4. Baked goods like cookies and cake
A tasty pastry can be difficult to resist. Many people keep a steady supply of Little Debbie snacks and delicious cookies like Oreos stocked in their pantry. But Nanavati stresses that consuming processed, sugary baked goods like these is one major faux pas if you want a healthier heart and a fitter body. It's no secret that sugar can lead to a plethora of adverse effects on your health.
"Sugary snacks like cookies, candy, and cake often contain calories but lack essential nutrients," she says. "Overindulging in sugary snacks can lead to weight gain, another risk factor for high blood pressure. Moreover, sugary snacks can cause sudden spikes in blood sugar levels, contributing to high blood pressure."
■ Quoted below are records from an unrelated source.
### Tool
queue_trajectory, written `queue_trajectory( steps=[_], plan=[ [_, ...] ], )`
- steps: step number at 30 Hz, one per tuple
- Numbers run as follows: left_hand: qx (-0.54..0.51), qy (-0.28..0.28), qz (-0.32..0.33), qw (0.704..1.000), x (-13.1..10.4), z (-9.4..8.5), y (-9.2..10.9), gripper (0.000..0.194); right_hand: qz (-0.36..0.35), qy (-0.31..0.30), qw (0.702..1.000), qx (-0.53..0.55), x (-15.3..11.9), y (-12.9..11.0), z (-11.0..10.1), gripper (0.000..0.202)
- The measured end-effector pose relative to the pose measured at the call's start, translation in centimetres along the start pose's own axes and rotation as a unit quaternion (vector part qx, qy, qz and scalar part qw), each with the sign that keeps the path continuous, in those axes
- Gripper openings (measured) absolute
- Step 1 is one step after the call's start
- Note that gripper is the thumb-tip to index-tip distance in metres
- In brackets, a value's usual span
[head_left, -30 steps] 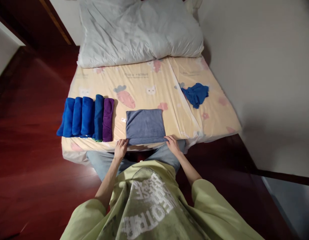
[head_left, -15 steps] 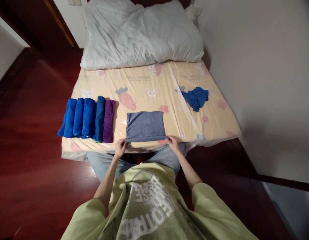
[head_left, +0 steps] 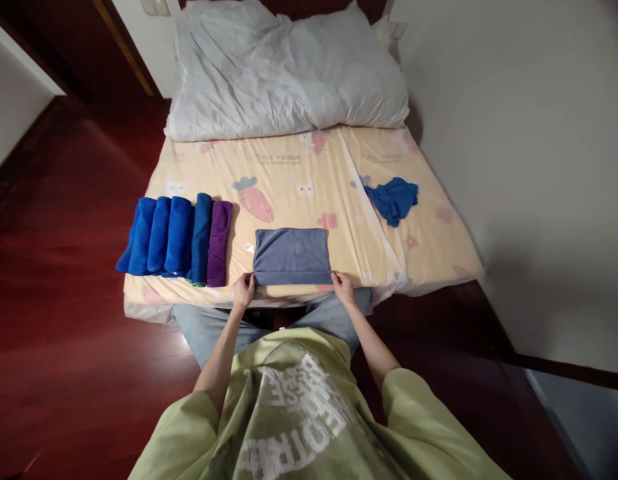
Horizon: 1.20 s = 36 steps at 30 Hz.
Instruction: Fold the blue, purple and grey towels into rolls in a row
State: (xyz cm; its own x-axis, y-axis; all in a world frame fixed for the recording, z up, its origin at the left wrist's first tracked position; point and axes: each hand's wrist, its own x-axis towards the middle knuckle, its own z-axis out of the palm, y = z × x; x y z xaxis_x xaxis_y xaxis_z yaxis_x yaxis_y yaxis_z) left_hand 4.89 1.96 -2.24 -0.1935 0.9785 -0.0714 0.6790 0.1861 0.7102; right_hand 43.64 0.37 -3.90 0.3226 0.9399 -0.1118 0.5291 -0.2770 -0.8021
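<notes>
My left hand (head_left: 244,291) pinched the grey cloth (head_left: 293,251) at its near left corner, my right hand (head_left: 343,289) nipped the near right one, both grips closed! It lay on the bed (head_left: 293,208), near edge folded over, right of the purple roll (head_left: 219,243)!

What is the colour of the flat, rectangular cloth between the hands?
Greyish blue; the flat, rectangular cloth shows best in the head view.

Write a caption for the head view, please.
Left hand and right hand hold a grey-blue cloth at its folded near edge, on a patterned bed beside rolled cloths.
</notes>
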Motion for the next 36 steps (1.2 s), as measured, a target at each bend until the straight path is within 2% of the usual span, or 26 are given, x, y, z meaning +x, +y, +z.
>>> queue_trajectory(
  steps=[8,13,15,17,18,20,23,28,32,36],
  plan=[
    [-0.005,0.003,-0.013,1.000,-0.1,-0.3,0.0,0.028,-0.007,0.021,1.000,-0.012,0.1,-0.3,0.6,0.061],
    [0.022,0.025,0.012,0.999,-0.2,0.2,0.1,0.024,-0.002,0.043,0.998,-0.035,-0.2,-0.5,0.7,0.050],
    [0.039,0.067,0.035,0.996,-0.3,0.3,0.3,0.021,-0.031,0.073,0.995,-0.059,-0.7,-0.7,0.5,0.046],
    [0.053,0.092,0.079,0.991,-0.5,0.1,0.5,0.019,-0.105,0.090,0.985,-0.099,-1.4,-0.9,0.2,0.042],
    [0.061,0.083,0.111,0.988,-0.7,0.0,0.5,0.019,-0.151,0.082,0.977,-0.125,-1.8,-1.0,-0.1,0.038],
    [0.083,0.025,0.181,0.980,-1.2,-0.4,0.4,0.023,-0.231,0.030,0.956,-0.178,-2.7,-1.0,-0.5,0.036],
    [0.111,-0.041,0.235,0.965,-2.2,-0.9,-0.1,0.035,-0.278,-0.040,0.933,-0.226,-3.6,-0.9,-1.0,0.043],
    [0.138,-0.042,0.243,0.959,-3.8,-0.7,-0.8,0.055,-0.292,-0.048,0.934,-0.200,-3.6,-0.7,-1.2,0.045],
    [0.147,-0.025,0.204,0.967,-3.3,0.0,-0.3,0.055,-0.286,-0.035,0.942,-0.172,-3.2,-1.1,-0.9,0.042],
    [0.153,-0.030,0.204,0.966,-2.2,0.3,0.7,0.051,-0.273,-0.020,0.943,-0.189,-3.0,-1.5,-0.3,0.046]
  ],
)
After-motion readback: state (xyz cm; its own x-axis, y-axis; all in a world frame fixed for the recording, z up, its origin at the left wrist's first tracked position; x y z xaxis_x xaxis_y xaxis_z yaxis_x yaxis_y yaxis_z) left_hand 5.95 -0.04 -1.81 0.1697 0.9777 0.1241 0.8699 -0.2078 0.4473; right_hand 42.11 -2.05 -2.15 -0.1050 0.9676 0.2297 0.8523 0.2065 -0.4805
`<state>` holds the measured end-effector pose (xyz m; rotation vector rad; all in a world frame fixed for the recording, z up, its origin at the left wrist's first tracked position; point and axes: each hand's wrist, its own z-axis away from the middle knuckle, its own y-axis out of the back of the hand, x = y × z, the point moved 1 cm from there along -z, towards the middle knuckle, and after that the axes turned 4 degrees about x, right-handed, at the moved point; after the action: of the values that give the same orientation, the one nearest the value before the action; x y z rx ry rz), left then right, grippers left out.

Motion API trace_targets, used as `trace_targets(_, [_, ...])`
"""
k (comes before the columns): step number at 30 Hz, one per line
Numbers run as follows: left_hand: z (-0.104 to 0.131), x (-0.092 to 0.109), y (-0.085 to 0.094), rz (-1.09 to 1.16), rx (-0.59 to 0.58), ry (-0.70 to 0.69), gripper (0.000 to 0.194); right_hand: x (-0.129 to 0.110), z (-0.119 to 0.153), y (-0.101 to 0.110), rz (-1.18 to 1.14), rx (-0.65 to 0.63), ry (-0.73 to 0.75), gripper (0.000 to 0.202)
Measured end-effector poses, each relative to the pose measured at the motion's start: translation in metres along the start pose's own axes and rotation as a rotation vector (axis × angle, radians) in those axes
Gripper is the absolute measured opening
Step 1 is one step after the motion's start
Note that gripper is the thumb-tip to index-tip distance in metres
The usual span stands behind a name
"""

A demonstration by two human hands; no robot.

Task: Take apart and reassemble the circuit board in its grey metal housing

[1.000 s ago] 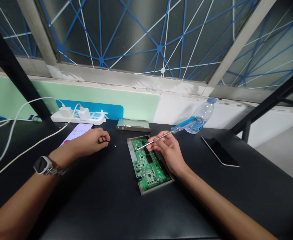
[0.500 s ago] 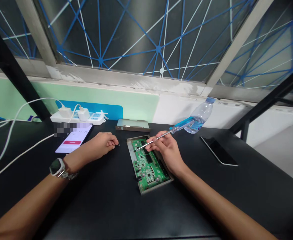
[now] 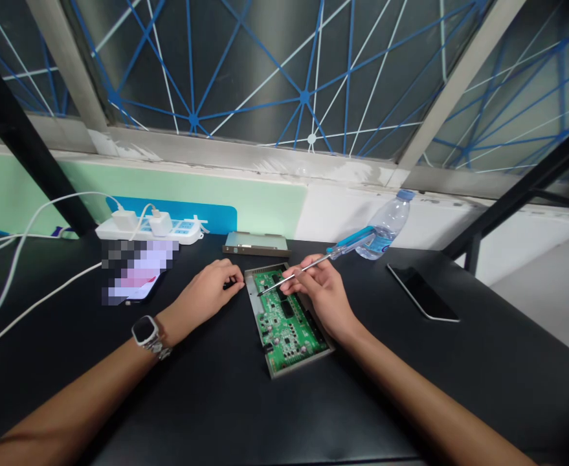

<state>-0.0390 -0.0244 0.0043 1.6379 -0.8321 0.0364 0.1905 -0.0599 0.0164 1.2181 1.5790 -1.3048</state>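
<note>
My right hand grips a screwdriver by its long metal shaft, the clear-and-blue handle sticking out to the upper right. The screwdriver's tip reaches the bare metal strip at the left side of a green circuit board, which sits in a shallow metal casing. Just left of that casing, my left hand rests low over the table, thumb and fingers curled into a pinch. Whatever may be between those fingertips is too small to make out.
A metal cover lies behind the board. Power strip with white plugs and cables stands at back left, a lit phone before it. To the right are a water bottle and a dark phone.
My left hand has moved right, up to the casing's left edge, and the tiny shiny bit at its fingertips no longer shows. My right hand and the screwdriver have stayed nearly still.
</note>
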Motion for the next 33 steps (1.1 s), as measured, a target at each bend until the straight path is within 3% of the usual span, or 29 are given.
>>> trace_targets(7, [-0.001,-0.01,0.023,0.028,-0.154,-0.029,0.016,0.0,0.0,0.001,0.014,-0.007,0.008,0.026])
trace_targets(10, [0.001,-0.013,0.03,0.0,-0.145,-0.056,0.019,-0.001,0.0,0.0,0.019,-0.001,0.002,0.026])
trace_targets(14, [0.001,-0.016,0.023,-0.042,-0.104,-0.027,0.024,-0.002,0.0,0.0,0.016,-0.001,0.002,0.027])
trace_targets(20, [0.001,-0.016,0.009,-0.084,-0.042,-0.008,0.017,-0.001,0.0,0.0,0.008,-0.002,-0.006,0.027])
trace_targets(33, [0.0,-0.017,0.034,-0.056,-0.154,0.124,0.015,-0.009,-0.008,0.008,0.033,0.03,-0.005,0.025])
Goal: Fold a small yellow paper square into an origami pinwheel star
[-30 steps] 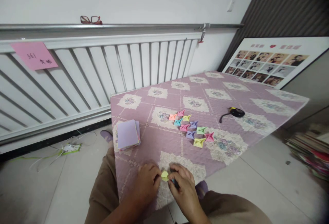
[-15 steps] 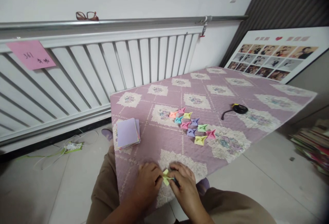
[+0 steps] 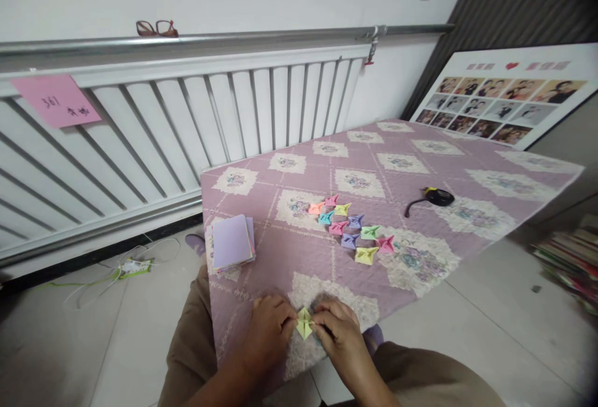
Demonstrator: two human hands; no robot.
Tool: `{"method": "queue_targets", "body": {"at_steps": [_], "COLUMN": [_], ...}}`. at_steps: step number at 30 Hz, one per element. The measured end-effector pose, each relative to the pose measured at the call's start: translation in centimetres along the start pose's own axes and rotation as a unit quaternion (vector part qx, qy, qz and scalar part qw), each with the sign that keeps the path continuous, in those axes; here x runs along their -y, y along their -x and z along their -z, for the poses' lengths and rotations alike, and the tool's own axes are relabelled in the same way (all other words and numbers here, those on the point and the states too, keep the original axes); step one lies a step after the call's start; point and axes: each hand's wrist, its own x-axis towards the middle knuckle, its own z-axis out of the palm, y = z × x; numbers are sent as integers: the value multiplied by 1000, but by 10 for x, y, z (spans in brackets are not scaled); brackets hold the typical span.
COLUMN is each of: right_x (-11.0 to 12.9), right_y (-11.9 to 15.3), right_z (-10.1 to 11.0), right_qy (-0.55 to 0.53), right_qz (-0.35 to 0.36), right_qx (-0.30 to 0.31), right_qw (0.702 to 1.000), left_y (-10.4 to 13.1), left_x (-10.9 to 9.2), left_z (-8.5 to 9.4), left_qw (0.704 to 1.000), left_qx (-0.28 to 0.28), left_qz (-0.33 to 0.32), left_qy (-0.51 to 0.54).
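White radiator panelling (image 3: pixel 196 114) ran along the wall behind a low table covered with a lilac quilted cloth (image 3: pixel 402 176) printed with floral squares. From my remote station I logged the following positions.

My left hand (image 3: pixel 271 331) and right hand (image 3: pixel 340 335) rested at the near edge of the table, knuckles up. Between them lay a small yellow-green folded paper piece (image 3: pixel 304 323), resting on the cloth. Both hands pinched it, the left from its left side and the right from its right side, so each hand was closed on the paper. The fingertips hid the outer flaps of the piece.

Near the middle of the table sat a cluster of finished folded paper pieces (image 3: pixel 351 229) in orange, pink, teal, yellow, purple and green, set close together in a loose diagonal band, well apart from the hands. Close to the left edge lay a stack of square paper sheets (image 3: pixel 232 242), lilac sheet uppermost. Toward the right edge lay a black tape measure (image 3: pixel 438 196) with a yellow mark and a short black tail.

A pair of red-framed glasses (image 3: pixel 157 27) rested on the metal rail above the radiator. A pink note (image 3: pixel 56 100) with handwriting was stuck to the panelling at left. A photo collage board (image 3: pixel 504 100) leaned against the wall beyond the far right corner.
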Motion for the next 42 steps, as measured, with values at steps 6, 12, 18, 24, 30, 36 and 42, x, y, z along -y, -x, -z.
{"method": "queue_targets", "body": {"at_steps": [6, 12, 18, 24, 30, 36, 42], "right_x": [7, 11, 10, 14, 20, 13, 21], "right_y": [-2, 1, 4, 2, -1, 1, 4], "right_z": [11, 8, 2, 3, 7, 2, 7], "right_qy": [-164, -255, -274, -262, -232, -208, -140], "right_qz": [-62, -131, -169, -165, -161, -146, -82], "right_qx": [-1, -33, -53, -63, -53, -66, -96], "right_qw": [985, 957, 945, 949, 958, 965, 982], "left_y": [-2, 0, 1, 0, 1, 1, 0], "left_x": [-1, 2, 2, 5, 0, 5, 0], "left_z": [9, 4, 1, -1, 2, -2, -2], "left_qw": [982, 935, 923, 940, 946, 946, 956], "left_qx": [-9, -2, -13, -11, -7, -15, -21], "left_qz": [27, 126, 157, 174, 159, 146, 136], "left_qy": [187, 331, 351, 294, 281, 290, 260]}}
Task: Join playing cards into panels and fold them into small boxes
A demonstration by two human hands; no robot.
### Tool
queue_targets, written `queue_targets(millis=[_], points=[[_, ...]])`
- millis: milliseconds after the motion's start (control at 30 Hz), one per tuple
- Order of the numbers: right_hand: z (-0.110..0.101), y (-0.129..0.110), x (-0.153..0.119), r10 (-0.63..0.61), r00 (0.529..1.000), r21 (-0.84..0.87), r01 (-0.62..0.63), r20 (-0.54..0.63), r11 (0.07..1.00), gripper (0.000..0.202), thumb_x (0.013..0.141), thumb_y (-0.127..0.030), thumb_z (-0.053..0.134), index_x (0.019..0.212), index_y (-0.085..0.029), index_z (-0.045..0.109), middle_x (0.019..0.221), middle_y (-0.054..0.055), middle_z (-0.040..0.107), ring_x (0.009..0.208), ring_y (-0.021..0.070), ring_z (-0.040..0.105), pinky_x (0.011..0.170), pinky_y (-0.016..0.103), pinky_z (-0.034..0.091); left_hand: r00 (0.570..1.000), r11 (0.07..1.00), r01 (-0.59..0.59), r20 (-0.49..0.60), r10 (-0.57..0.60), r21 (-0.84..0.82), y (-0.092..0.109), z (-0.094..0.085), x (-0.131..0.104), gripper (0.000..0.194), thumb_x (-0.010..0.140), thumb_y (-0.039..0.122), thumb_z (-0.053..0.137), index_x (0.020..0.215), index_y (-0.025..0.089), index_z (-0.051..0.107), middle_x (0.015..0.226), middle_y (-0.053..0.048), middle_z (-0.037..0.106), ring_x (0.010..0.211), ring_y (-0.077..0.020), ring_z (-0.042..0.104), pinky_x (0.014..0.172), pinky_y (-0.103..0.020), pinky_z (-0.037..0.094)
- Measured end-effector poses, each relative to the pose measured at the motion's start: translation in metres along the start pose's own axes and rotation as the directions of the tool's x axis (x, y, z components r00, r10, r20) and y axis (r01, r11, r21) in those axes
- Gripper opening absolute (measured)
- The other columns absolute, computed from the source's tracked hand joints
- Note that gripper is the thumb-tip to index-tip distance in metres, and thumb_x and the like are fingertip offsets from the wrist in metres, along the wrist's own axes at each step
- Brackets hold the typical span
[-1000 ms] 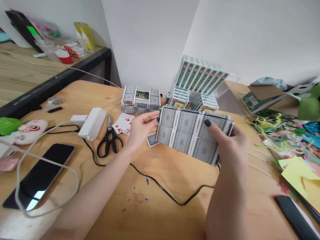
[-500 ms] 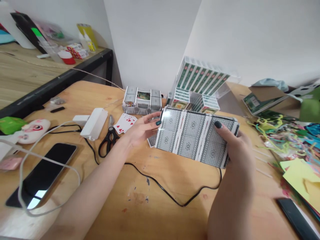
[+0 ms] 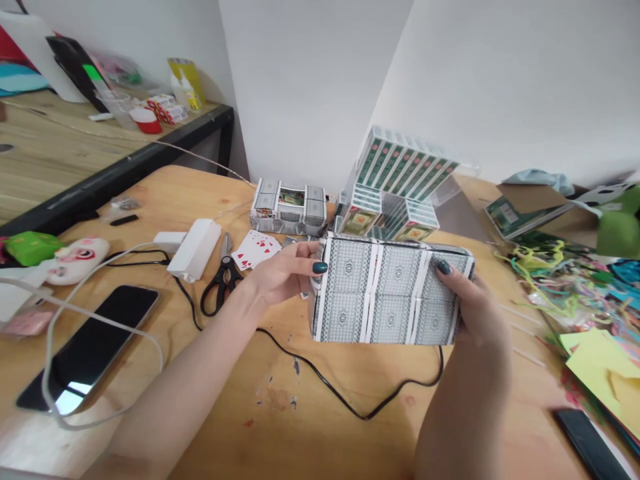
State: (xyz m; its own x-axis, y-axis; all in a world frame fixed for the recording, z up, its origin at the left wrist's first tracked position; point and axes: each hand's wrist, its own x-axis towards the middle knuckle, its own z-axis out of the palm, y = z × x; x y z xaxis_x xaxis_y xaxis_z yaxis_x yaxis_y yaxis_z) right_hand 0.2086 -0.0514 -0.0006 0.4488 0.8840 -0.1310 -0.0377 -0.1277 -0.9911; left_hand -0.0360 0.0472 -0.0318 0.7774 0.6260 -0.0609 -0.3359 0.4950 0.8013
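Note:
A box made of grey-patterned playing cards [image 3: 393,290] is held up above the table between both hands. My left hand [image 3: 290,272] grips its left end, thumb on the near face. Around the right end, my right hand [image 3: 470,300] is wrapped, its thumb on the face too. Behind stands a smaller card structure [image 3: 287,207] with an opening in its top. Stacked green-and-white card packs [image 3: 405,160] rise beyond the held box. Loose playing cards [image 3: 256,249] lie face up beside black scissors [image 3: 221,280].
A phone [image 3: 93,343], a white adapter [image 3: 195,249] and cables lie on the left. A black cable [image 3: 325,377] crosses the front. Colourful strings [image 3: 555,273], yellow paper [image 3: 600,363] and a dark object [image 3: 590,440] are on the right.
The card box has levelled out and its broad face has tilted more toward the camera. My left thumb now rests on its upper left edge. The view has shifted slightly.

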Motion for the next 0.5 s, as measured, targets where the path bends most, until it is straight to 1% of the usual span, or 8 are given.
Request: queue_targets(millis=[67,133,233,300,400,467,500], points=[[0.0,0.0,0.0,0.003,1.0,0.009,-0.003,0.009,1.0,0.036,0.06,-0.048,0.077,0.087,-0.025,0.07,0.085,0.007,0.075,0.076,0.0336,0.072,0.059,0.044,0.059,1.0,1.0,0.026,-0.009,-0.026,-0.006,0.001,0.004,-0.001,0.036,0.047,0.029,0.083,0.078,0.018,0.071,0.074,-0.006,0.071,0.052,-0.0134,0.056,0.049,-0.025,0.042],[0.001,0.001,0.001,0.004,1.0,0.019,-0.004,0.012,1.0,0.036,0.059,-0.047,0.077,0.087,-0.025,0.07,0.085,0.007,0.075,0.075,0.0331,0.072,0.06,0.044,0.059,0.998,0.999,0.04,-0.043,-0.041,-0.023,0.001,0.009,-0.002,0.033,0.045,0.028,0.083,0.073,0.017,0.07,0.069,-0.006,0.071,0.052,-0.0149,0.057,0.048,-0.026,0.043],[0.002,0.003,0.003,0.022,1.0,0.051,-0.023,0.009,0.998,0.036,0.059,-0.046,0.078,0.087,-0.023,0.071,0.083,0.007,0.075,0.074,0.032,0.072,0.061,0.043,0.059,0.996,0.998,0.026,-0.084,-0.031,-0.058,0.001,0.015,-0.004,0.027,0.044,0.029,0.083,0.062,0.017,0.066,0.064,-0.005,0.069,0.053,-0.0154,0.059,0.049,-0.025,0.043],[0.002,0.005,0.004,0.042,0.999,0.053,-0.043,0.019,0.998,0.036,0.06,-0.046,0.077,0.087,-0.022,0.071,0.082,0.007,0.075,0.073,0.0318,0.072,0.06,0.042,0.059,0.997,0.998,0.017,-0.07,-0.021,-0.064,0.002,0.017,-0.005,0.028,0.045,0.03,0.084,0.058,0.017,0.064,0.059,-0.004,0.066,0.052,-0.0147,0.058,0.048,-0.024,0.042],[0.0,0.006,0.005,0.047,0.998,-0.003,-0.047,0.045,0.999,0.035,0.061,-0.05,0.074,0.085,-0.024,0.07,0.081,0.006,0.075,0.073,0.0321,0.072,0.058,0.042,0.059,0.998,0.998,0.0,-0.055,-0.003,-0.06,0.004,0.018,-0.007,0.031,0.046,0.034,0.086,0.054,0.017,0.06,0.05,-0.001,0.059,0.047,-0.0125,0.053,0.047,-0.024,0.041],[-0.001,0.006,0.005,0.036,0.998,-0.043,-0.033,0.054,0.999,0.035,0.061,-0.051,0.075,0.084,-0.025,0.069,0.082,0.006,0.076,0.073,0.0322,0.072,0.057,0.041,0.059,0.996,0.998,-0.02,-0.084,0.016,-0.052,0.005,0.016,-0.007,0.033,0.047,0.036,0.086,0.054,0.018,0.06,0.05,0.0,0.059,0.047,-0.0123,0.053,0.047,-0.024,0.041],[-0.001,0.006,0.005,0.029,0.998,-0.056,-0.026,0.057,0.998,0.035,0.061,-0.051,0.075,0.084,-0.025,0.069,0.082,0.006,0.076,0.073,0.0322,0.072,0.057,0.041,0.059,0.994,0.999,-0.03,-0.105,0.026,-0.038,0.005,0.016,-0.007,0.032,0.048,0.037,0.085,0.056,0.018,0.062,0.052,-0.001,0.061,0.05,-0.0136,0.055,0.048,-0.024,0.041]])
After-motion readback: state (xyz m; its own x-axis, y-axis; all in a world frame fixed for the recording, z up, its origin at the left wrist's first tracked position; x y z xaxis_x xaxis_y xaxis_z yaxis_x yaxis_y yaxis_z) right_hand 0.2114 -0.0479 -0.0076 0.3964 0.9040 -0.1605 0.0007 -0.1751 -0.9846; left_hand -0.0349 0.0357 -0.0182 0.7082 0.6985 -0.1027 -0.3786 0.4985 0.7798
Luckily, there are a lot of healthy alternatives that can satisfy your sweet tooth without putting your health at risk. Nanavati suggests fresh fruit, yogurt with berries, and dark chocolate, which offers some great health benefits. Yum!

5. Breakfast cereal
Cereal is another common pantry staple in many households. Not only does it make for a convenient, quick breakfast, but it's also an easy and delicious snack to eat straight out of the box. But just like baked goods and other sweet treats, breakfast cereal is typically loaded with sugar, and offers very few nutritional benefits. All of this can pose a significant risk to your heart health and your weight loss goals.
"Cereals are often very high in sugar and low in fiber, which means they pass through your digestive system quickly. Fiber keeps you feeling fuller for longer, which helps control your food intake and prevent weight gain. It also causes slower digestion which means a slower release of energy into your bloodstream throughout the day. Even brands like Special K and Life, which are heavily marketed as weight loss friendly cereals, have the same low amount of fiber found in the common sugary brands like Frosted Flakes," Moody notes. And don't forget how sugar can affect your heart; as mentioned above, blood sugar spikes can lead to higher blood pressure and an increased risk of heart disease.
If you can't give up on cereal altogether, opt for healthier, high-fiber options.

6. Bagels
Bagels are undeniably one of the most delicious breakfast foods around. Unfortunately, they're also one of the least healthy breakfast foods around. Not only are they packed with refined carbs, but Feder points out that they're also surprisingly high in sodium, making them a poor choice for your heart health.
"Bagels may seem like a safe bet when it comes to your blood pressure but they are actually usually quite high in sodium," he says. "One bagel can set you back 400-800mg of sodium depending on the type and size. This can contribute to increases in blood pressure which can damage your blood vessels over time and lead to heart disease."
It's best to stick to complex carbs and healthy bread options instead.